[Opening Input data section]

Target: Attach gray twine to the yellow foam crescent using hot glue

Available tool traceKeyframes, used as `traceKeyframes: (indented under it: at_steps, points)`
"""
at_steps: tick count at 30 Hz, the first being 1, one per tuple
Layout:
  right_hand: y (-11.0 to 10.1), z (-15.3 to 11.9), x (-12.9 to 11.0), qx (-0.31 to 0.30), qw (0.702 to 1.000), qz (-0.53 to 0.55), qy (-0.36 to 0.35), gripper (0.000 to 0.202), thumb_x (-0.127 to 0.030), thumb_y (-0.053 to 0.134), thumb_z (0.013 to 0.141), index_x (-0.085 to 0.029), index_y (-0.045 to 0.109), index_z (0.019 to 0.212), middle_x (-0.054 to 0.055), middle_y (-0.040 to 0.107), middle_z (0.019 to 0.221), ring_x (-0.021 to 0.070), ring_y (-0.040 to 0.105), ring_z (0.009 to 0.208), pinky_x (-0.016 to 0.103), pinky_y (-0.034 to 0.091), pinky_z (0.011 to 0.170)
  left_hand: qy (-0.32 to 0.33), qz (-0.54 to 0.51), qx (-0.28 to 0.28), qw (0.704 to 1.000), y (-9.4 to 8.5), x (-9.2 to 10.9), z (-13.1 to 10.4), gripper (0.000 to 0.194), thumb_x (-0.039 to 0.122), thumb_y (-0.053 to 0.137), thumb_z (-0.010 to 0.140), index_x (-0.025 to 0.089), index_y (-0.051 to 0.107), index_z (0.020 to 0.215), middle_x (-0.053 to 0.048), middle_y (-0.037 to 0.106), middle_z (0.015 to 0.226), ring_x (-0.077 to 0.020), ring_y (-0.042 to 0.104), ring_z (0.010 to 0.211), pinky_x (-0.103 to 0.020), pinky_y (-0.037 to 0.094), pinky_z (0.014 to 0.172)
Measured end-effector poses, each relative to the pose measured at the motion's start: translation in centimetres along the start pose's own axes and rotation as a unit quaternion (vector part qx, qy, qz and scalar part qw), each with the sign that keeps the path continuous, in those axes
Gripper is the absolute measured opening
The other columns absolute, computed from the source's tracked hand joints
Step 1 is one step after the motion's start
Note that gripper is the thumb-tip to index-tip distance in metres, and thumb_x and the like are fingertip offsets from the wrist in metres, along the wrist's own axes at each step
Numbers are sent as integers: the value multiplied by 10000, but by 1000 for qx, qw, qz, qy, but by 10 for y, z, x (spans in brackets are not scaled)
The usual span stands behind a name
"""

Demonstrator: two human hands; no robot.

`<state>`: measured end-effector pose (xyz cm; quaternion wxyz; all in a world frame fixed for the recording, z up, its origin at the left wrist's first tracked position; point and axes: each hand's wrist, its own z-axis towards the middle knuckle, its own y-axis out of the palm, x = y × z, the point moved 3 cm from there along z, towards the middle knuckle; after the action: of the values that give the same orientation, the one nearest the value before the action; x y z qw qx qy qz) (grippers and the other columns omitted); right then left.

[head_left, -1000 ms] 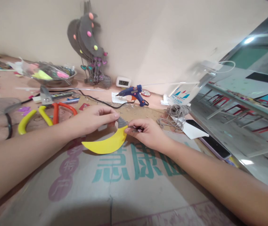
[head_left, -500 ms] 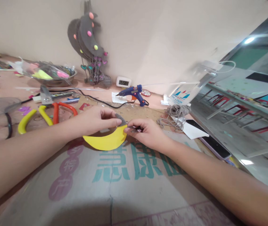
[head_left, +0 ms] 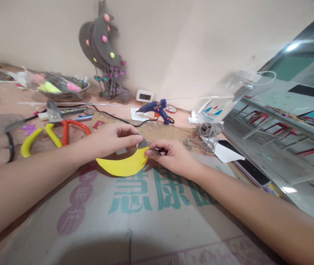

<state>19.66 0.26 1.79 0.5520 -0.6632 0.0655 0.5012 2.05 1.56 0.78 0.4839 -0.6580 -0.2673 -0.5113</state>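
Note:
A yellow crescent (head_left: 122, 167) with a grey, yarn-like covering (head_left: 143, 143) at its upper right end is held above the printed cardboard. My left hand (head_left: 118, 141) is closed on the crescent's grey part, thumb and fingers pinching it. At the crescent's right tip, my right hand (head_left: 169, 152) is closed, its thumb and fingers pressed around grey yarn; a small dark item shows in its palm, too hidden to name.
Behind my hands lies a blue glue gun (head_left: 157, 108) near a white clock (head_left: 145, 96). Yellow- and orange-handled tools (head_left: 65, 132) are left, with a metal bowl (head_left: 63, 96) beyond. Yarn (head_left: 208, 134), a phone (head_left: 252, 171) and a clear container (head_left: 220, 99) stand or lie right.
My left thumb and fingers have shifted slightly on the crescent, and a little more of the grey covering shows. My right hand has hardly moved.

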Motion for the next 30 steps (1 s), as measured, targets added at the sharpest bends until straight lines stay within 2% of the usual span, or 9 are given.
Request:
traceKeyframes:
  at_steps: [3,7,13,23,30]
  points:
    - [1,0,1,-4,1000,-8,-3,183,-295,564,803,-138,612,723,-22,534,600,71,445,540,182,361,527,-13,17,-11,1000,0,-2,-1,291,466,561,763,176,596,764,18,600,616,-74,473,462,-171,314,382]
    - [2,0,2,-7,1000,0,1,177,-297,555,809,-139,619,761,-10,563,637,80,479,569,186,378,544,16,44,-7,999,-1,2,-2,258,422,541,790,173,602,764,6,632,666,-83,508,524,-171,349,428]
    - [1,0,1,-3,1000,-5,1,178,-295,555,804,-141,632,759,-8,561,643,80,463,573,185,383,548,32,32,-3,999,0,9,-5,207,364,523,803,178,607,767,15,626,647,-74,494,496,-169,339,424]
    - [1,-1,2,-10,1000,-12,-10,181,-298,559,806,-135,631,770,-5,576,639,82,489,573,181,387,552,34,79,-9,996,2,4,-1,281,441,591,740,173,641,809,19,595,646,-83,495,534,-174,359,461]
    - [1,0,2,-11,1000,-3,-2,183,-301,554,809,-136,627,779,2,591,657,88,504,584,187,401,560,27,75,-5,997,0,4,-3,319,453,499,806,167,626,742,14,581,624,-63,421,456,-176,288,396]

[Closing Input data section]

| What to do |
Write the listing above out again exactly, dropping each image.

| Exercise output |
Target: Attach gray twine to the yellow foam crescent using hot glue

Available tool traceKeyframes, used as `traceKeyframes: (indented under it: at_steps, points)`
"""
at_steps: tick count at 30 Hz, the first being 1, one per tuple
Layout:
  right_hand: y (-11.0 to 10.1), z (-15.3 to 11.9), x (-12.9 to 11.0), qx (-0.31 to 0.30), qw (0.702 to 1.000), qz (-0.53 to 0.55), qy (-0.36 to 0.35), gripper (0.000 to 0.202), thumb_x (-0.127 to 0.030), thumb_y (-0.053 to 0.134), thumb_z (0.013 to 0.141), index_x (-0.085 to 0.029), index_y (-0.045 to 0.109), index_z (0.019 to 0.212), middle_x (-0.054 to 0.055), middle_y (-0.040 to 0.107), middle_z (0.019 to 0.221), ring_x (-0.021 to 0.070), ring_y (-0.040 to 0.105), ring_z (0.009 to 0.208), pinky_x (-0.016 to 0.103), pinky_y (-0.034 to 0.091), pinky_z (0.011 to 0.170)
  left_hand: qy (-0.32 to 0.33), qz (-0.54 to 0.51), qx (-0.28 to 0.28), qw (0.704 to 1.000), y (-9.4 to 8.5), x (-9.2 to 10.9), z (-13.1 to 10.4), gripper (0.000 to 0.194), thumb_x (-0.039 to 0.122), thumb_y (-0.053 to 0.137), thumb_z (-0.010 to 0.140), index_x (-0.025 to 0.089), index_y (-0.051 to 0.107), index_z (0.020 to 0.215), middle_x (-0.053 to 0.048), middle_y (-0.037 to 0.106), middle_z (0.015 to 0.226), ring_x (-0.077 to 0.020), ring_y (-0.042 to 0.104), ring_z (0.010 to 0.211), pinky_x (-0.103 to 0.020), pinky_y (-0.037 to 0.094), pinky_z (0.014 to 0.172)
Measured end-effector poses, each relative to the pose measured at the motion's start: translation in centimetres along the start pose's own axes and rotation as a unit quaternion (vector part qx, qy, qz and scalar part qw), each with the sign that keeps the path continuous, in those axes
Gripper is the absolute measured opening
The other columns absolute, computed from the source's tracked hand joints
Step 1 is one step after the motion's start
Note that gripper is the thumb-tip to index-tip distance in metres, and thumb_x and the like are fingertip offsets from the wrist in metres, along the wrist's own axes at each step
Numbers are sent as integers: the value multiplied by 10000, but by 1000 for qx, qw, qz, qy, but by 10 for y, z, x (spans in brackets are not scaled)
The usual span stands behind a name
"""

Demonstrator: two human hands; no robot.

`<state>`: measured end-effector pose (xyz cm; quaternion wxyz; all in a world frame fixed for the recording, z up, its origin at the left wrist's first tracked position; point and axes: each hand's wrist, its own z-axis towards the middle knuckle, its own y-axis out of the palm, x = y × z, the point moved 3 cm from there along z, towards the middle knuckle; after the action: of the values that give the same orientation, the one nearest the value before the action; x y z qw qx qy qz) (grippers and the other columns omitted); right then left.

[head_left, -1000 ms] 
[head_left, -500 ms] 
[head_left, +0 ms] 

<state>19.66 0.26 1.79 0.5520 -0.6632 0.0655 0.5012 2.05 1.56 0.78 0.4839 -0.6580 -0.2673 -0.5113</state>
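Note:
A yellow crescent (head_left: 122, 167) with a grey, yarn-like covering (head_left: 143, 143) at its upper right end is held above the printed cardboard. My left hand (head_left: 118, 141) is closed on the crescent's grey part, thumb and fingers pinching it. At the crescent's right tip, my right hand (head_left: 169, 152) is closed, its thumb and fingers pressed around grey yarn; a small dark item shows in its palm, too hidden to name.
Behind my hands lies a blue glue gun (head_left: 157, 108) near a white clock (head_left: 145, 96). Yellow- and orange-handled tools (head_left: 65, 132) are left, with a metal bowl (head_left: 63, 96) beyond. Yarn (head_left: 208, 134), a phone (head_left: 252, 171) and a clear container (head_left: 220, 99) stand or lie right.
My left thumb and fingers have shifted slightly on the crescent, and a little more of the grey covering shows. My right hand has hardly moved.
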
Motion for the next 30 steps (1 s), as measured, targets added at the sharpest bends until straight lines stay within 2% of the usual span, or 9 are given.
Request:
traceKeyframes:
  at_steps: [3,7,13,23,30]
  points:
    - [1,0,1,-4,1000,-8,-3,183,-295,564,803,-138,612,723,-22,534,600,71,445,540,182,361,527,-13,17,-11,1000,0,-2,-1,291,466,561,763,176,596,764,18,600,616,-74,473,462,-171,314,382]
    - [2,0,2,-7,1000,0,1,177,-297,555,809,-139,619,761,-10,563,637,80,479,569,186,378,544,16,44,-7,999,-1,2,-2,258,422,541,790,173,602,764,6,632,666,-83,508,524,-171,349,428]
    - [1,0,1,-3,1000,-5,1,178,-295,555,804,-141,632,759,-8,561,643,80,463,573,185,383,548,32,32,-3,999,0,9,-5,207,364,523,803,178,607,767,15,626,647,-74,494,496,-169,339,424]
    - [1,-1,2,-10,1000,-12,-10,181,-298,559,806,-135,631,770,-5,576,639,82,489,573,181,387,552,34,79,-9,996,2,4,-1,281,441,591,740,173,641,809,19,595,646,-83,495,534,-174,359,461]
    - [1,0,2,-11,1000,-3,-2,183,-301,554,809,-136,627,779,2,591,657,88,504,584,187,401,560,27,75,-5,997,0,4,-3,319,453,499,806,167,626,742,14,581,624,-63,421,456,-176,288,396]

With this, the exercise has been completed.